## Problem to work on
Those lines of the following listing which contain the string "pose" should be returned.

## Available data
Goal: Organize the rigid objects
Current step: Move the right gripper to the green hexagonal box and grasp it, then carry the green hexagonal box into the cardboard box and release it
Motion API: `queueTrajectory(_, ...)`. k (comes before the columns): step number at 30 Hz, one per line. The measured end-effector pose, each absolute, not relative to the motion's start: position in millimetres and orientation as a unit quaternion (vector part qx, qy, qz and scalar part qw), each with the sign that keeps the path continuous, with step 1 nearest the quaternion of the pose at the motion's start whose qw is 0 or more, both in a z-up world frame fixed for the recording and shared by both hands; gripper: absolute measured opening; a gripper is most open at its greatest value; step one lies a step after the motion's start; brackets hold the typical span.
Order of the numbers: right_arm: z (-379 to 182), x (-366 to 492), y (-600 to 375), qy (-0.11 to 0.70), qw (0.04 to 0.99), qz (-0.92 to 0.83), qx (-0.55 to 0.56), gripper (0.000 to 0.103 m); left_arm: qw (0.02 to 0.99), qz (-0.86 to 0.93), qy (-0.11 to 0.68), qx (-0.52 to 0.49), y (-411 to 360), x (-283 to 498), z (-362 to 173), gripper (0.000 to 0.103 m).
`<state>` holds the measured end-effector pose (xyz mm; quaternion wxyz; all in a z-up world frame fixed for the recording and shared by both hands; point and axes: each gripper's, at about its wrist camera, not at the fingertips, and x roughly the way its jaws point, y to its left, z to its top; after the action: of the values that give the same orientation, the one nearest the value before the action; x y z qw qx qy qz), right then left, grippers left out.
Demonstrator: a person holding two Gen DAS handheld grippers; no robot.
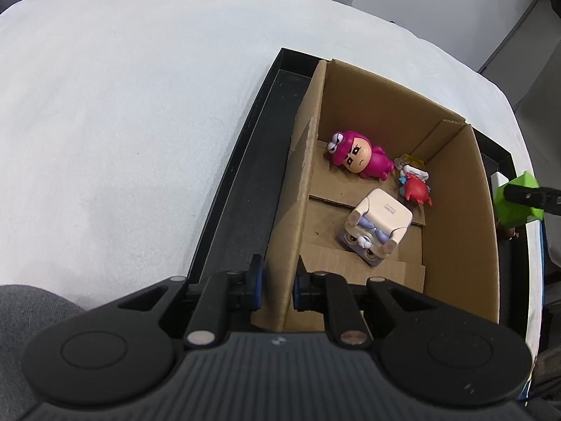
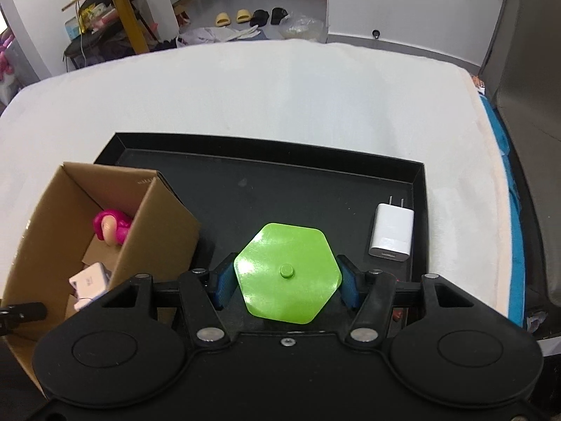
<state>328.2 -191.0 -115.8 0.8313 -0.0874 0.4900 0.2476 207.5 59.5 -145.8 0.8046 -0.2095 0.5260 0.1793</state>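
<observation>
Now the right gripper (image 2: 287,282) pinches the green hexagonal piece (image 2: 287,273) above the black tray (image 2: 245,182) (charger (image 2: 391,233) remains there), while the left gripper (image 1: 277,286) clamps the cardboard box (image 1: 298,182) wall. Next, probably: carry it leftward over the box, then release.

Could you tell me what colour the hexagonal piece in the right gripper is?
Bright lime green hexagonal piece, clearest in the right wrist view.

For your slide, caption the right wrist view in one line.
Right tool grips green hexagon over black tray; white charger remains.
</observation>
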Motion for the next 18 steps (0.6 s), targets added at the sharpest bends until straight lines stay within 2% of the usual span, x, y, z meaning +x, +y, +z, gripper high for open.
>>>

## Output of the task
Motion API: `queueTrajectory(_, ...)`. k (comes before the columns): step number at 30 Hz, one per line. The measured end-effector pose, each absolute, not relative to the motion's start: position in millimetres and orientation as a unit quaternion (vector part qx, qy, qz and scalar part qw), each with the sign that keeps the path continuous, with step 1 nearest the quaternion of the pose at the motion's start whose qw is 0 or more, both in a z-up world frame fixed for the recording and shared by both hands; gripper: absolute measured opening; a gripper is most open at its greatest value; step one lies a step after the motion's start; brackets hold the typical span.
`<state>` holds the measured end-effector pose (xyz mm; quaternion wxyz; all in a z-up world frame fixed for the recording and shared by both hands; point and axes: each gripper's, at about its wrist camera, not at the fingertips, and x roughly the way its jaws point, y to its left, z to its top; after the action: of the values that give the same orientation, the one nearest the value before the action; x y z qw qx qy qz), right then left, grippers left out.

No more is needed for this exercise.